* AIM OF THE TASK
Please quote exactly the lines below from the line containing "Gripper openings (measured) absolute" to the line containing "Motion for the", both lines included, and nothing else.
*** COLLECTED DATA Section Begins ***
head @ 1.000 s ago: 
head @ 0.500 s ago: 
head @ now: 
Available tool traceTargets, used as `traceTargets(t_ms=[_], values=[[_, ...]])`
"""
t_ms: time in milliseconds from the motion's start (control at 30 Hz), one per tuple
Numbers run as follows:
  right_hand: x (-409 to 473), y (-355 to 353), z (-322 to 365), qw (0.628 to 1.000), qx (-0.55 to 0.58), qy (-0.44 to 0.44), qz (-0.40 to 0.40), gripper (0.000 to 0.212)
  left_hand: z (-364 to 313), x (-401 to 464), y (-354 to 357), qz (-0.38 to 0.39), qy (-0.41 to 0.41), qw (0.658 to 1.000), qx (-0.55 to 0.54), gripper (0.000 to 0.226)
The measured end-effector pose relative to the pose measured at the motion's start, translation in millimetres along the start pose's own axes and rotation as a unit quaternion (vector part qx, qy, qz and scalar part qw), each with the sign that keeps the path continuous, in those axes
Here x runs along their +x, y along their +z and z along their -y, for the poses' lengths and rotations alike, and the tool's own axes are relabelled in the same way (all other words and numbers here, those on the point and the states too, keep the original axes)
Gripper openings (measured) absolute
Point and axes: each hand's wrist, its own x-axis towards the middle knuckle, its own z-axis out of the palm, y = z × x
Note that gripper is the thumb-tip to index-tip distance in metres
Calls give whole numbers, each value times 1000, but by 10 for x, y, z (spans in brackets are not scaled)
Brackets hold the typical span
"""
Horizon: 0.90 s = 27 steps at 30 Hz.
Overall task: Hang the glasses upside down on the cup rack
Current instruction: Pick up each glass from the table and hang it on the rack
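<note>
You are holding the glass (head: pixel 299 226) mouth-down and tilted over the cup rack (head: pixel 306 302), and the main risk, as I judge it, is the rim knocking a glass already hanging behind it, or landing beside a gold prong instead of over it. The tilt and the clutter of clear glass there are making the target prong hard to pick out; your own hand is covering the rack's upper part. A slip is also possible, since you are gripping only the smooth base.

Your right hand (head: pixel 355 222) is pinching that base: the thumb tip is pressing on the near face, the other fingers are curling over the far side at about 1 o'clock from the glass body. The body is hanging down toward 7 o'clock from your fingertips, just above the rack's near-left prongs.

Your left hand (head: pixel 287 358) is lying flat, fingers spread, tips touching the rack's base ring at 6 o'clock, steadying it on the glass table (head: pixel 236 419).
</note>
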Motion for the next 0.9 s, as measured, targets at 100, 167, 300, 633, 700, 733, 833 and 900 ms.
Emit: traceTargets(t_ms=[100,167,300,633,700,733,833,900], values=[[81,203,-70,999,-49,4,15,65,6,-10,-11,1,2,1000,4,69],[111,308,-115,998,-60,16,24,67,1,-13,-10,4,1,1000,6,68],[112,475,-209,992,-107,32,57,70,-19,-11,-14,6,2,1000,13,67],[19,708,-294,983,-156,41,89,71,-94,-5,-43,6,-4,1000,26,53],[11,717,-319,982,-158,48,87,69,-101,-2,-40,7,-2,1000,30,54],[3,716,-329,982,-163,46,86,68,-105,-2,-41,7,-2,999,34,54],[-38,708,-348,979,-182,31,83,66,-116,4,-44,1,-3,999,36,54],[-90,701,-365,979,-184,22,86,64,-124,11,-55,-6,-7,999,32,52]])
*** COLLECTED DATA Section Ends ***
* RESULT OF THE EXERCISE
Gripper openings (measured) absolute
Point and axes: each hand's wrist, its own x-axis towards the middle knuckle, its own z-axis out of the palm, y = z × x
Note that gripper is the thumb-tip to index-tip distance in metres
Calls give whole numbers, each value times 1000, but by 10 for x, y, z (spans in brackets are not scaled)
Brackets hold the typical span
"""
Horizon: 0.90 s = 27 steps at 30 Hz.
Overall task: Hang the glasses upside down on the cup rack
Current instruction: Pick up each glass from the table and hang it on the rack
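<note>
You are holding the glass (head: pixel 299 226) mouth-down and tilted over the cup rack (head: pixel 306 302), and the main risk, as I judge it, is the rim knocking a glass already hanging behind it, or landing beside a gold prong instead of over it. The tilt and the clutter of clear glass there are making the target prong hard to pick out; your own hand is covering the rack's upper part. A slip is also possible, since you are gripping only the smooth base.

Your right hand (head: pixel 355 222) is pinching that base: the thumb tip is pressing on the near face, the other fingers are curling over the far side at about 1 o'clock from the glass body. The body is hanging down toward 7 o'clock from your fingertips, just above the rack's near-left prongs.

Your left hand (head: pixel 287 358) is lying flat, fingers spread, tips touching the rack's base ring at 6 o'clock, steadying it on the glass table (head: pixel 236 419).
</note>
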Motion for the next 0.9 s, as measured, targets at 100, 167, 300, 633, 700, 733, 833 and 900 ms.

What was asked now has a complete answer.